What is being asked: Check each line of the data, and copy those where "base" appears.

Records contained in a dataset:
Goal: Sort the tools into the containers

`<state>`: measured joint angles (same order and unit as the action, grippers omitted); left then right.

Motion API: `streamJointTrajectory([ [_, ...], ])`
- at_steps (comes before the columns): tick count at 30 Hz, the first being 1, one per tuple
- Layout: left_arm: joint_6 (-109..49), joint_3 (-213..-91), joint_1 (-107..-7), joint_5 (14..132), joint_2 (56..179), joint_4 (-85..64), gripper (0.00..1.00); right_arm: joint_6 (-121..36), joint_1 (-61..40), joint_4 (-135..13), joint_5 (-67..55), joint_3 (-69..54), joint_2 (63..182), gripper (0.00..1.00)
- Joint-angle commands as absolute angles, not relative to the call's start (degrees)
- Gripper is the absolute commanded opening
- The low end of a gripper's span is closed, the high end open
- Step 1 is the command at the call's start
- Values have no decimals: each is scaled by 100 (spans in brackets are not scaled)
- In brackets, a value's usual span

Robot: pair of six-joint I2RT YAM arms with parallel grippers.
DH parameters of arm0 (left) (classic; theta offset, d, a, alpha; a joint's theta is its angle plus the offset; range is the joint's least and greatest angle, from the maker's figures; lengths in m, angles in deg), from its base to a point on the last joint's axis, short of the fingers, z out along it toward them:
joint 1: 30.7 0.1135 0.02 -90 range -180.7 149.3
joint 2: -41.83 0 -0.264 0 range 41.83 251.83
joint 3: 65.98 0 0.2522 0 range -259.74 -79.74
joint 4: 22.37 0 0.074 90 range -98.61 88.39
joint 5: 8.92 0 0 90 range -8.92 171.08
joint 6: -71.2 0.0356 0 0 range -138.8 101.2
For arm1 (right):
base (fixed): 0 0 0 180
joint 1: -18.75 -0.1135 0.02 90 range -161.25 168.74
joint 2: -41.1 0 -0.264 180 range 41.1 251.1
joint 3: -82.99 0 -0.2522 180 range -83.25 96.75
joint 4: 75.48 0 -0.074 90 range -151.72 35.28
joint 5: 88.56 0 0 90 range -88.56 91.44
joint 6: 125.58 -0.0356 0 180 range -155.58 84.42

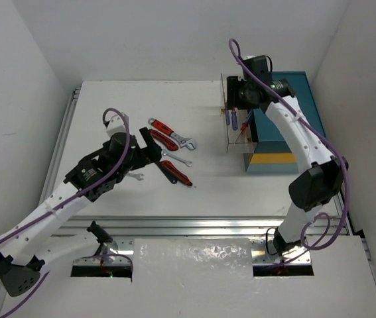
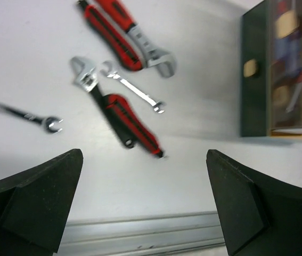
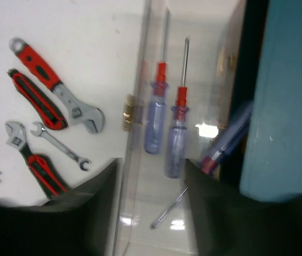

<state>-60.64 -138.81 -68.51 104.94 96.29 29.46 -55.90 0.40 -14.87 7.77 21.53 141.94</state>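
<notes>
Screwdrivers [image 3: 164, 128] lie in the pulled-out clear drawer [image 3: 140, 224] of the teal box [image 1: 292, 126]; that part looks done. Wrenches [image 1: 169, 138] and thin spanners [image 2: 135, 93] are left on the table [image 1: 108, 106]. Left gripper [image 2: 145, 208] hangs above them, jaws wide, empty. Right gripper [image 3: 151, 202] sits over the drawer, parted, holding nothing visible.

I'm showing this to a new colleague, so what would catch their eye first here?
Probably the red-and-black adjustable wrenches lying with thin silver spanners mid-table, just ahead of the left tool, which is open and empty. Next, the blue-handled screwdrivers lying in the clear drawer pulled out of the teal box, under the right tool.
</notes>
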Motion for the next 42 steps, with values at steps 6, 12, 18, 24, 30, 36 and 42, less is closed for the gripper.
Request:
streamJointTrajectory([
  [6, -5475, -13257, -6858, 10868, 8385, 3490, 100, -4938, -1324, -1295, 1663, 3749, 15165, 2],
  [12, -5316, -13002, -6867, 10543, 8068, 3200, 100, -4692, -1413, -1434, 2924, 4314, 16221, 0],
  [18, -5343, -12896, -6867, 10560, 7936, 3130, 100, -4139, -1272, -1743, 4195, 4445, 16616, 0],
  [24, -5334, -12844, -6867, 10551, 7769, 3077, 100, -4200, -772, -1698, 4345, 3911, 16477, 0],
  [30, -5325, -12826, -6867, 10499, 7822, 3042, 100, -4139, -323, -1830, 4582, 3488, 16230, 0],
  [36, -5448, -12852, -6859, 10709, 7884, 3147, 100, -3717, -156, -1989, 4986, 3418, 16221, 0],
  [42, -5536, -12835, -6867, 10788, 7883, 3165, 100, -3602, -85, -2138, 5346, 3294, 16230, 0],
])
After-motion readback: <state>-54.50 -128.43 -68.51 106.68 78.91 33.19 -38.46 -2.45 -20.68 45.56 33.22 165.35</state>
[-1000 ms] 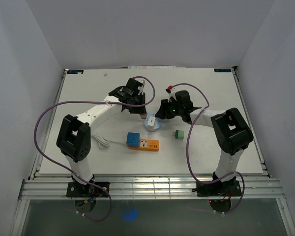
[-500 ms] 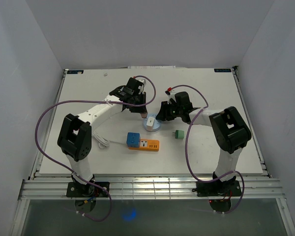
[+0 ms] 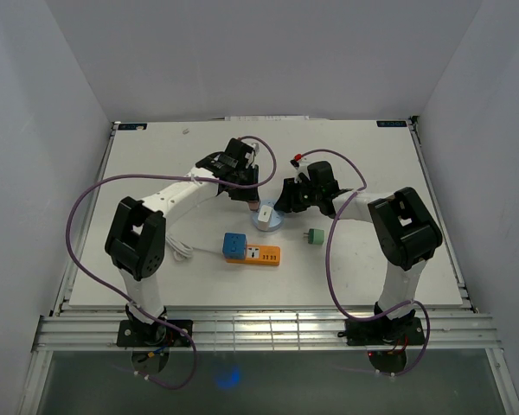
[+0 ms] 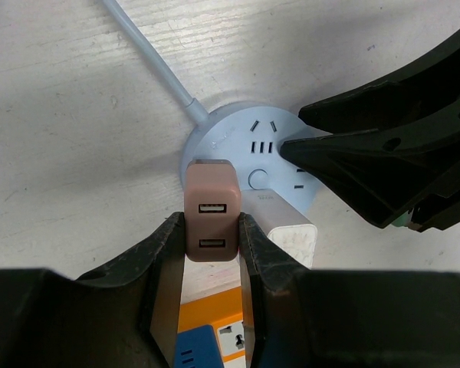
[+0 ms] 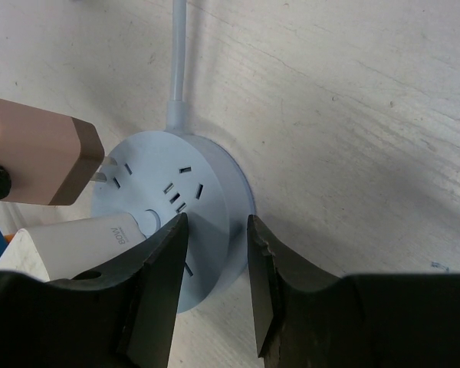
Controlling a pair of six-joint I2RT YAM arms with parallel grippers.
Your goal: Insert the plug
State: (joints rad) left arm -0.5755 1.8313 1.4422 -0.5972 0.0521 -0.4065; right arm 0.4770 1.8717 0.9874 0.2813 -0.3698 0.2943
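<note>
Two fingers of the left gripper (image 4: 211, 226) are clamped on a tan USB charger plug (image 4: 209, 188); its prongs touch the far-left part of the round pale-blue socket hub (image 5: 207, 192), the body not yet seated. Right gripper (image 5: 216, 222) hovers with fingers slightly apart over the hub's right edge, gripping nothing, near a white adapter (image 5: 69, 238) plugged in there

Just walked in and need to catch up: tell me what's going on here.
The left gripper holds a pinkish-brown USB charger by its sides. Its prongs are at a slot of the round pale-blue power socket but not fully seated; metal shows in the gap. The right gripper, fingers apart, sits over the socket's edge, seemingly bracing it. A white adapter is already plugged in.
</note>
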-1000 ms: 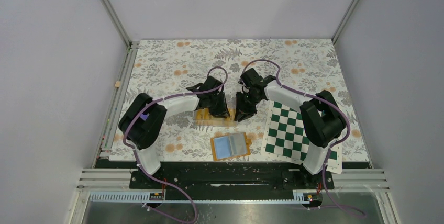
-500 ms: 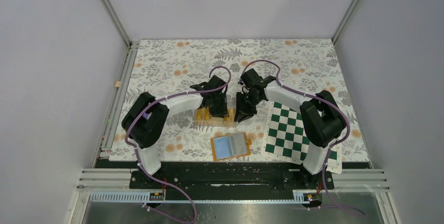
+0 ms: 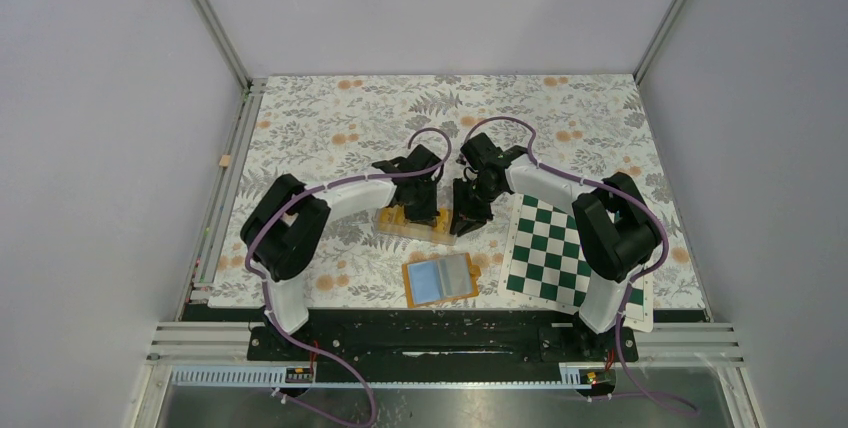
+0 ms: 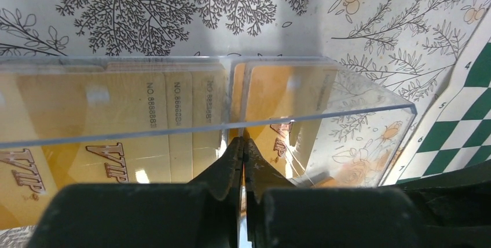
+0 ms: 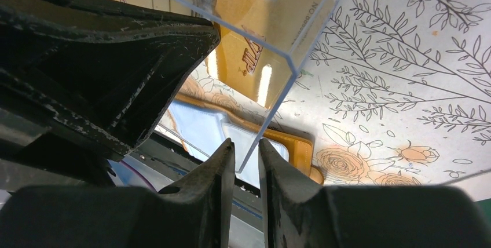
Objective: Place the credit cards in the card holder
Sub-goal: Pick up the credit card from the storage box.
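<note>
Several orange-yellow credit cards (image 4: 116,120) lie in a clear plastic box (image 4: 324,115) in the middle of the table (image 3: 402,222). My left gripper (image 4: 243,142) reaches down into the box (image 3: 422,212). Its jaws are shut, with the thin orange edge of one upright card between them. My right gripper (image 5: 245,143) stands at the box's right end (image 3: 467,220), shut on the clear wall (image 5: 289,22). The card holder (image 3: 440,279) lies open near the front, orange with light-blue pockets facing up. It also shows under the box in the right wrist view (image 5: 295,143).
A green-and-white chequered board (image 3: 545,253) lies to the right of the box, under the right arm. A small tan piece (image 3: 225,160) sits on the left rail. Grey walls enclose the flowered table on three sides.
My left arm has shifted a little to the right over the box, and its jaws have closed. The right gripper, the box and the card holder have not moved.
</note>
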`<act>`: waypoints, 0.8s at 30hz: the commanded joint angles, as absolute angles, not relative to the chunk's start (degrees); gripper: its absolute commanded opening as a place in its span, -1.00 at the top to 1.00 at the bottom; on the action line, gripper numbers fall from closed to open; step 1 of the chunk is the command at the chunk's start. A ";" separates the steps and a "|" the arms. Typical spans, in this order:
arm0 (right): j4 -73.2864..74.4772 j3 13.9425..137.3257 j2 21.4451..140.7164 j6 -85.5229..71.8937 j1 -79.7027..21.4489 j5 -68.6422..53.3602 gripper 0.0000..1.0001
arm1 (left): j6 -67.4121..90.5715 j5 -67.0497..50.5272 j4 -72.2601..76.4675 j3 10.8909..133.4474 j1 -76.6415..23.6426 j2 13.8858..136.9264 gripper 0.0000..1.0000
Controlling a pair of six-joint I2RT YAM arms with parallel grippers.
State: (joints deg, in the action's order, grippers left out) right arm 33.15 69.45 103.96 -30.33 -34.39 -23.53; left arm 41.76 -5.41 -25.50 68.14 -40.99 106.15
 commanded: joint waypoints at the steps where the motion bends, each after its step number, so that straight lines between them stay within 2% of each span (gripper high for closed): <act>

Response:
DH parameters of arm0 (left) (classic; theta offset, d, a, alpha; a joint's theta is its angle plus the offset; range is the joint's least and greatest angle, from the maker's figures; lengths in m, angles in deg), from its base to a point on the last joint's axis, short of the fingers, z out along it toward them:
base (fixed): 0 0 0 180

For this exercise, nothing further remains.